RakNet Amplification Attack Summary and Response

· 18 min read
Kas-tle
Developer

In March, we were made aware of an exploit in the RakNet networking library used by Geyser, making Geyser instances vulnerable to use in a Distributed Denial of Service (DDoS) amplification attack. This bug was patched on all builds of Geyser numbered 478 and later. If you are still running an outdated build of Geyser, you should update immediately by downloading the latest build from https://geysermc.org/download. The original security advisory for this vulnerability was published on the CloudburstMC/Network repository. This post will detail the timeline, anatomy of the attack, our response, and additional measures we have taken to prevent similar attacks in the future.

Timeline (UTC)

  • March 24th, 11:00AM: bStats data begins to show instability in the number of online Geyser instances
  • March 28th, 5:00AM: First reported Geyser instance causing server suspension by OVH
  • March 28th, 4:00PM: First GitHub issue is opened referencing spamming of suspicious connections
  • March 28th, 5:00PM: Attack against the Global Linking Server, which also hosts the Global API and Geyser Test Server, takes all three services offline
  • March 28th, 6:07PM: The Global API server is started to begin restoration of the database from the MariaDB log
  • March 28th, 6:27PM: The packets sent from Geyser responsible for the suspension of the Geyser Test Server machine are identified as being 134 bytes each sent at a rate of 60,000 packets per second
  • March 28th, 6:30PM: A build of Geyser with enhanced logging for the Cloudburst Network library is installed on the test server to gather data about the attack vector.
  • March 28th, 7:48PM: Database restoration is completed and the Global API is brought back online, but remains unstable due to the initial backlog of requests from the downtime
  • March 28th, 8:46PM: Global API stability returns to normal
  • March 29th, 1:30AM: Initial rate limiting is implemented in Geyser from upstream changed in Cloudburst Network, but the specific attack vector is still unclear
  • March 29th, 3:32AM: Packet responsible is identified as Connection Request Accepted, sent by Geyser in the initial RakNet handshake
  • March 29th, 6:00AM: Initial proof of concept is created showing a client can maliciously spam Connection Request packets, causing the server to reply with larger Connection Request Accepted packets
  • March 29th, 12:25PM: Further rate limiting is added to Geyser via Cloudburst Network, particularly for replies to Connection Request packets
  • March 30th, 9:20AM: A raw packet capture is obtained from a Geyser instance under attack, unmasking the root cause of the issue as the RakNet reliability setting of the Connection Request Accepted packet in Cloudburst Network
  • March 30th, 10:30AM: A final fix to Cloudburst Network is pushed to Geyser, and a previously exploited instance is monitored with full packet dumps to confirm the fix
  • March 30th, 10:28PM: Security advisory is published on the Cloudburst Network GitHub repository
  • March 30th, 10:31PM: First @everyone ping in 1 year is made in the Geyser Discord announcing the security advisory and requesting all server owners update their instances as soon as possible

Initial Warning Signs

Before the issue was initially detected, a suspicious trend can be seen in Geyser’s bStats data.
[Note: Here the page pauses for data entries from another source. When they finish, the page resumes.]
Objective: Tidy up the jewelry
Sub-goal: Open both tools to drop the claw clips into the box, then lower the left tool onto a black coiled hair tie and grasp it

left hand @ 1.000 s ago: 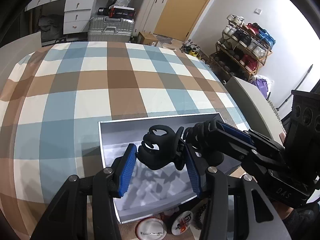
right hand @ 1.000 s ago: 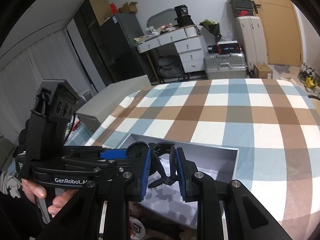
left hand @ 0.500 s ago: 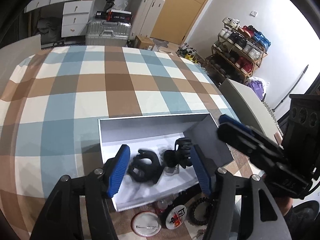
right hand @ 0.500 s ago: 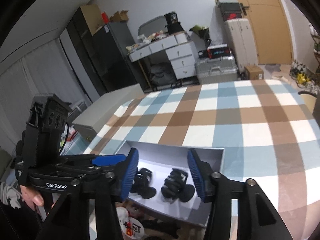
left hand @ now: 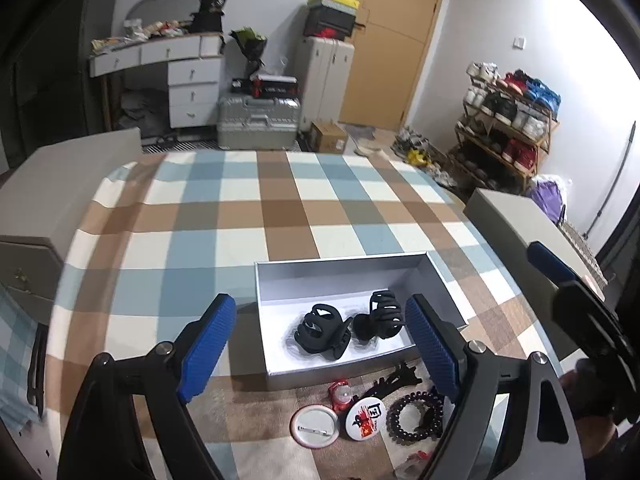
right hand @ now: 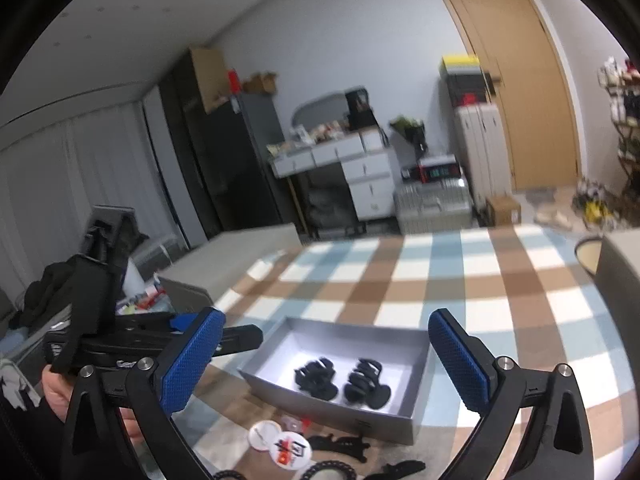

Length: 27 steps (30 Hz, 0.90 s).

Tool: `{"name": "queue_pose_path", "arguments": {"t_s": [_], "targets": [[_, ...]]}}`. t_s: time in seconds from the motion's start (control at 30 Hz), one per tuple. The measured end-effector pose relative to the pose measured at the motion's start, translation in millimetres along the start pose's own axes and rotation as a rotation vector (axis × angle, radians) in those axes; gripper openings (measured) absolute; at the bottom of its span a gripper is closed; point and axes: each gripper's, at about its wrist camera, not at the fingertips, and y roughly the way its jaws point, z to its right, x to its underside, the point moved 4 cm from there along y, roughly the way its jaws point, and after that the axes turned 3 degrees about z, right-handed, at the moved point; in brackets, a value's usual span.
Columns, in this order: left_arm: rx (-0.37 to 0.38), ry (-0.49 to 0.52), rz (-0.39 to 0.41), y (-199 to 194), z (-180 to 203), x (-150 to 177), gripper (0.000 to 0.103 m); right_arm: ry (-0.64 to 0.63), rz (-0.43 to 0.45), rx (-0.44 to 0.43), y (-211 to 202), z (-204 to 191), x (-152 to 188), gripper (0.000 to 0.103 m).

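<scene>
Both grippers hang spread and empty above the near edge of the table: the left gripper (left hand: 320, 344) and the right gripper (right hand: 326, 356) have just been opening their jaws, and nothing sits between the blue pads. Just below them, loose pieces wait in a cluster on the cloth: two round badges (left hand: 344, 420), a dark bead bracelet (left hand: 416, 412) and a flat black clip (left hand: 396, 376), probably next to be sorted. Beyond these lies the grey box (left hand: 288, 276), open-topped so things can be dropped in from above. Inside, two black claw hair clips (left hand: 344, 326) lie side by side towards its near wall, close together, though whether they touch is hard to tell. The checked tablecloth (left hand: 240, 216) in blue, brown and cream runs bare to the far edge. Further off stand a silver suitcase (left hand: 258, 122), a white desk with drawers, a wooden door and, to the right, a shoe rack (left hand: 508, 120).
</scene>
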Motion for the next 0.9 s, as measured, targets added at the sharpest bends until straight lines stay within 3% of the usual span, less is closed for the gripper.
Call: {"name": "queue_pose_path", "arguments": {"t_s": [0.17,0.3,0.53,0.77,0.9], "targets": [[-0.050,0.000,0.064,-19.7,1.3,1.9,0.089,-0.035,0.025,0.000,-17.0,-15.5,-0.1,0.103],[-0.073,0.006,0.112,-34.4,4.5,7.4,0.101,-0.045,0.025,0.007,-26.7,-23.1,7.2,0.103],[-0.107,0.051,0.164,-55.8,10.6,23.6,0.102,-0.049,0.002,0.077,-44.9,-28.7,24.6,0.103],[-0.094,0.044,0.123,-58.2,5.9,55.1,0.102,-0.086,0.020,0.165,-70.4,-35.1,40.0,0.103],[-0.096,0.060,0.043,-50.8,8.3,76.4,0.102,-0.088,-0.006,0.168,-76.0,-37.2,52.3,0.103]]}}
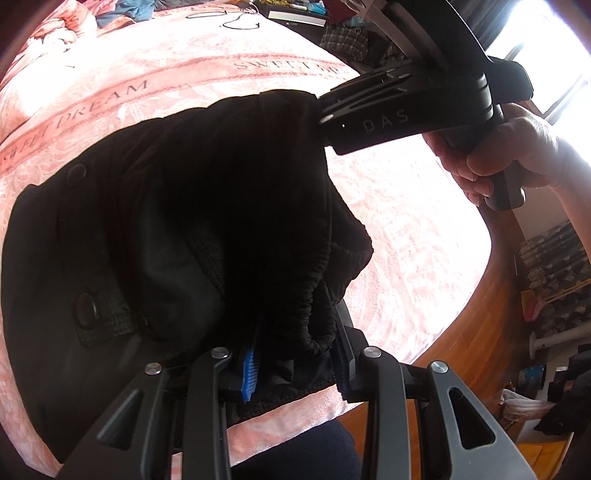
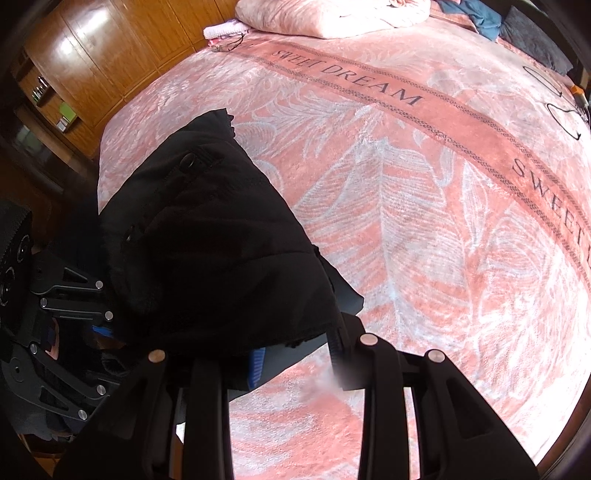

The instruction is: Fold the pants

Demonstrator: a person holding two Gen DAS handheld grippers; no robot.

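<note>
Black pants point(image 1: 184, 221) hang bunched over a pink bedspread point(image 1: 184, 66). The elastic waistband point(image 1: 317, 288) droops on the right. My left gripper point(image 1: 295, 369) has the waistband cloth between its blue pads point(image 1: 248, 373), though the jaws stand apart. My right gripper point(image 1: 321, 114) grips the far edge of the pants, held by a hand point(image 1: 498, 147). In the right wrist view the pants point(image 2: 221, 251) drape over my right gripper point(image 2: 295, 354), whose blue pads point(image 2: 256, 363) hold the cloth. The left gripper point(image 2: 99, 328) shows at the lower left of that view.
The bedspread point(image 2: 406, 203) reads "SWEET DREAM". A pink pillow point(image 2: 332, 16) and glasses point(image 2: 229, 45) lie at the far end, with dark clothes point(image 2: 532, 40) at the far right. Wooden wardrobes point(image 2: 92, 55) stand to the left. Wood floor point(image 1: 491, 295) and clutter lie beyond the bed's edge.
</note>
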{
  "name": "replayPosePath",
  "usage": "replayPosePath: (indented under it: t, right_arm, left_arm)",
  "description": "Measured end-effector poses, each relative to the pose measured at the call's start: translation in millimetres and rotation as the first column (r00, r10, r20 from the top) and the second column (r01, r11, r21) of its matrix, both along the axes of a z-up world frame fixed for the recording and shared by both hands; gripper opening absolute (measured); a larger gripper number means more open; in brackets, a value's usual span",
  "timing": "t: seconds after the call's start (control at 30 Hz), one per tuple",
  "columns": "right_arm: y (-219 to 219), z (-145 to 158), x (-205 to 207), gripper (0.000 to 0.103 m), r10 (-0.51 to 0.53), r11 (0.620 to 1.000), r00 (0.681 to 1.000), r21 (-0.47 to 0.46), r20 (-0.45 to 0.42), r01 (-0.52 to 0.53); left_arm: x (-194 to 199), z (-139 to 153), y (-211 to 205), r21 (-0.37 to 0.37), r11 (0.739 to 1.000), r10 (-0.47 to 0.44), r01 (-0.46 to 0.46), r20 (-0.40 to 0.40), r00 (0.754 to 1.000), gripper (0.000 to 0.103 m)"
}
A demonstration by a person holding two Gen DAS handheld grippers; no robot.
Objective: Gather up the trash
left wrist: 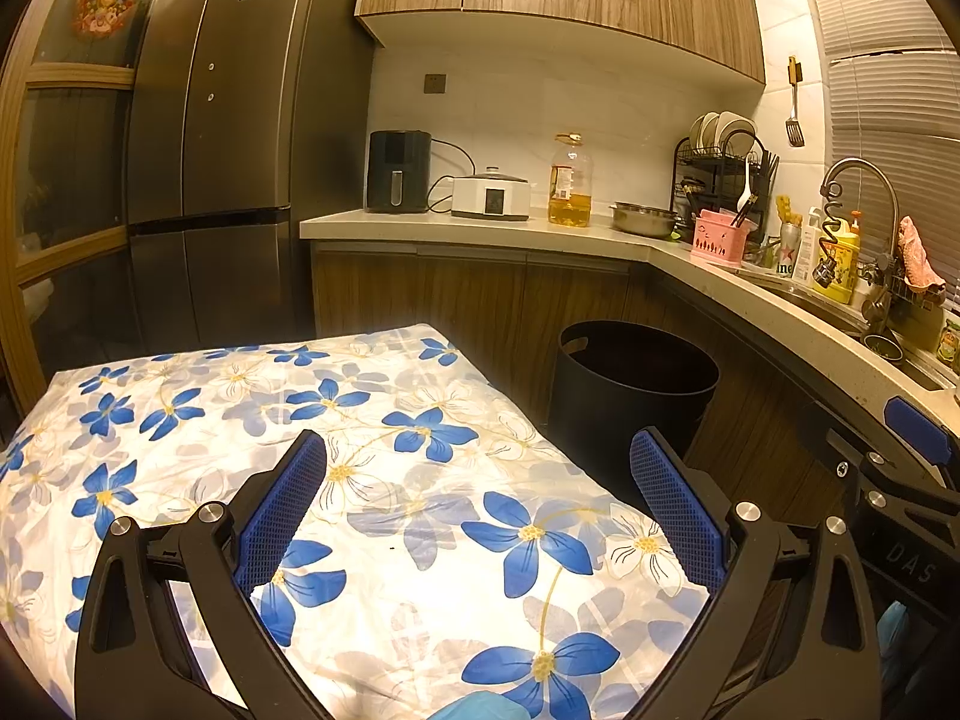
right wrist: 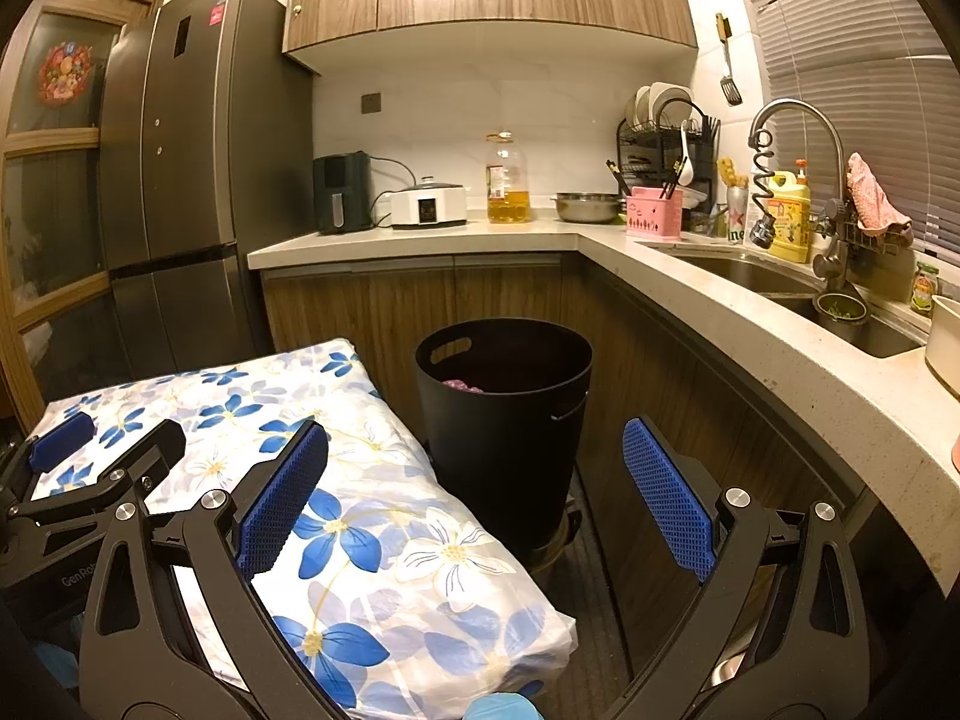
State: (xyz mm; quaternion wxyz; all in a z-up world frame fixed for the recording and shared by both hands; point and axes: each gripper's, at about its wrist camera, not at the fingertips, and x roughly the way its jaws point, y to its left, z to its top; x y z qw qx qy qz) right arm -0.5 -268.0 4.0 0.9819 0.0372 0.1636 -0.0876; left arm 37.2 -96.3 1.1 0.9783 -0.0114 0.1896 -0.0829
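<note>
Black bin (right wrist: 504, 414), purple scrap (right wrist: 461, 386) inside; tongs empty

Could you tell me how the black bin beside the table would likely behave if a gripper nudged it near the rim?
The black bin is tall, so it may tip. It seems nearly empty, probably light. Its smooth wall could let the blue pads slip.

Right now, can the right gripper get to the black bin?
Probably yes. The right gripper is open and empty, and the black bin stands on the floor just ahead, beside the flowered table, with nothing between.
</note>
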Motion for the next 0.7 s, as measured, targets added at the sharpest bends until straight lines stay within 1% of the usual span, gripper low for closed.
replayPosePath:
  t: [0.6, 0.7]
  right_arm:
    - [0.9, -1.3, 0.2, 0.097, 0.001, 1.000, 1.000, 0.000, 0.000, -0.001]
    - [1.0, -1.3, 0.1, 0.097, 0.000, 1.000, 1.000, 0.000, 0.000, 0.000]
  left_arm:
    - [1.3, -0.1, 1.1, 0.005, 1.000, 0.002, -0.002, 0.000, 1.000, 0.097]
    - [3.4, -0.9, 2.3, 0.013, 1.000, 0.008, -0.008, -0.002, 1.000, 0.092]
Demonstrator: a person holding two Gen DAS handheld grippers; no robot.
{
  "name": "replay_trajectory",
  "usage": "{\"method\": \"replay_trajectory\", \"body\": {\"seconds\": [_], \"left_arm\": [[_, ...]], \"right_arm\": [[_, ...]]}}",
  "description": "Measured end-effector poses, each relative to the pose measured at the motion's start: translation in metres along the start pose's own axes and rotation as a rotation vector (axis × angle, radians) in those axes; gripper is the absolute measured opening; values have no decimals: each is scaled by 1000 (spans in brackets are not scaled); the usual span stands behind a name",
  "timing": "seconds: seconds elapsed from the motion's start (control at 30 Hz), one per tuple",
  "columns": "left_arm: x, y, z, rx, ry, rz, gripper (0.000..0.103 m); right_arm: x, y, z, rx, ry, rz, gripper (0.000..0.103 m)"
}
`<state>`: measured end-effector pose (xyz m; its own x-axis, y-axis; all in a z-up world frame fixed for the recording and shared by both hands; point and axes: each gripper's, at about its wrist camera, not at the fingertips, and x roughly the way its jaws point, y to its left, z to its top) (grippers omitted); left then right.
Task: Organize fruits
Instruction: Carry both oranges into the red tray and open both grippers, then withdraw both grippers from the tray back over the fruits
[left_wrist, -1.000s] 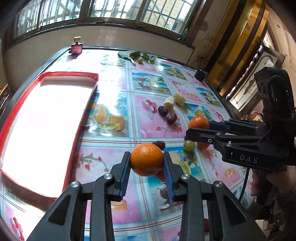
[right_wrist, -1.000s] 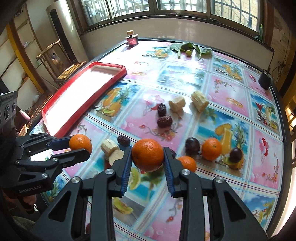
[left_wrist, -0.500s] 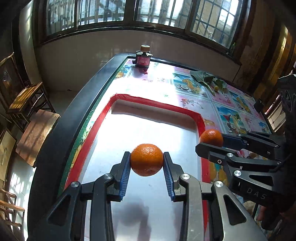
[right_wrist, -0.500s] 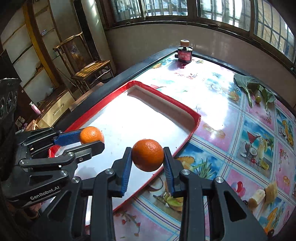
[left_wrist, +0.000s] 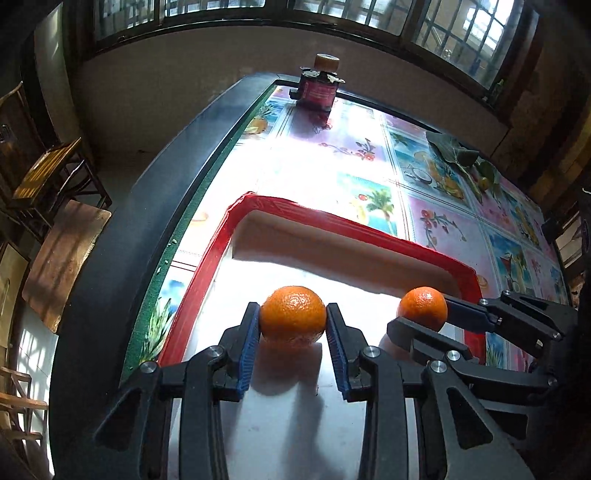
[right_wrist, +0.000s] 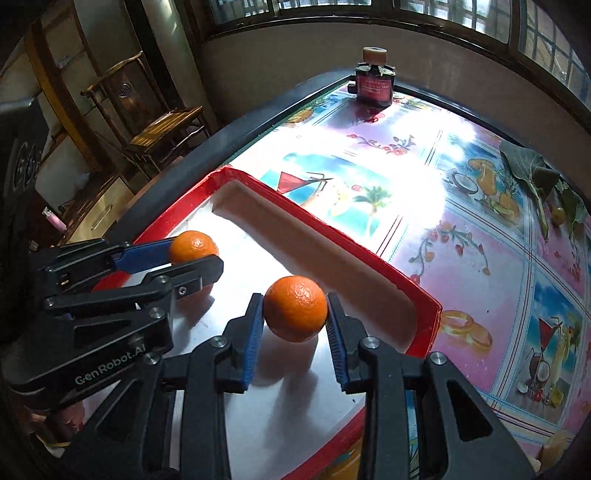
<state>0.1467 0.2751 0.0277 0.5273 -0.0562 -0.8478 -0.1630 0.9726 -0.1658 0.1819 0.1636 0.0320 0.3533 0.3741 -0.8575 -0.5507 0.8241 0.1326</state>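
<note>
1. Now both grippers had swung off the scattered fruit to the tray (left_wrist: 369, 230).
2. We had left gripper (left_wrist: 293, 330) and right gripper (right_wrist: 295, 319) each clamping an orange (left_wrist: 293, 314), low over tray floor.
3. Release looked next.

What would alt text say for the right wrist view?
Right gripper clamps an orange above a red-rimmed white tray; beside it the left gripper holds a second orange. A small red jar stands at the far table edge.
</note>
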Motion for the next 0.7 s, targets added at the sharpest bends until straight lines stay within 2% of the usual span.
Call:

On March 24th starting at approximately 11:00AM UTC, noticeable dips are seen in the total number of online Geyser instances. Normally, the number of online instances smoothly climbs and falls by about 500 instances, likely correlating with when people have free time to play Minecraft. Beginning on March 24th, frequent hourly swings of as much as 2200 instances online are seen. Given hindsight, this is likely when wide scale exploitation of this attack began.

Geyser bStats Usage
bStats chart of servers using Geyser over the month of March. Clear instability in the number of online servers reported is seen at the left starting on March 24th, at least three days before any formal reports of the attack were received.

Initial Disclosure

Multiple users in the Geyser Discord first brought the attack to our attention by providing us with notices from their hosting provider that their server instances were suspended due to abuse. This means that their Geyser instances were sending outbound traffic interpreted by their hosting provider interpreted as a denial of service attack. Here is a snippet from one of these notices:

##############################################################################
# DDoS-Attack detected from host XXX.XXX.XXX.XXX #
##############################################################################

TIME SRC SRC-PORT -> DST DST-PORT SIZE PROT
----------------------------------------------------------------------------------------------------------
2024-03-28 06:49:06.493070866 +0100 XXX.XXX.XXX.XXX 19132 -> 51.75.XXX.XXX 1 134 UDP
2024-03-28 06:49:06.50822918 +0100 XXX.XXX.XXX.XXX 19132 -> 51.75.XXX.XXX 1 134 UDP
2024-03-28 06:49:06.515954324 +0100 XXX.XXX.XXX.XXX 19132 -> 51.75.XXX.XXX 1 134 UDP
2024-03-28 06:49:06.519665639 +0100 XXX.XXX.XXX.XXX 19132 -> 51.75.XXX.XXX 1 134 UDP
2024-03-28 06:49:06.523410527 +0100 XXX.XXX.XXX.XXX 19132 -> 51.75.XXX.XXX 1 134 UDP
2024-03-28 06:49:06.526647418 +0100 XXX.XXX.XXX.XXX 19132 -> 51.75.XXX.XXX 1 134 UDP
2024-03-28 06:49:06.53355138 +0100 XXX.XXX.XXX.XXX 19132 -> 51.75.XXX.XXX 1 134 UDP
2024-03-28 06:49:06.537470479 +0100 XXX.XXX.XXX.XXX 19132 -> 51.75.XXX.XXX 1 134 UDP

Abuse report from OVH regarding the suspension of server running a Geyser instance.

This is the first information we were presented with regarding the attack vector. Based on this, we can determine the rough speed of the attack by subtracting the time of the last packet in the report from the first packet (0.044399613 seconds) and dividing the packets sent in that timeframe (8 packets) by the time, we can see about 180 packets per second are being sent here. We are also given the size of the packet on the wire, which is 134 bytes. It’s important to note that this is the size of the packet as it exits the provider network, so it should only contain the destination headers for the public IP address.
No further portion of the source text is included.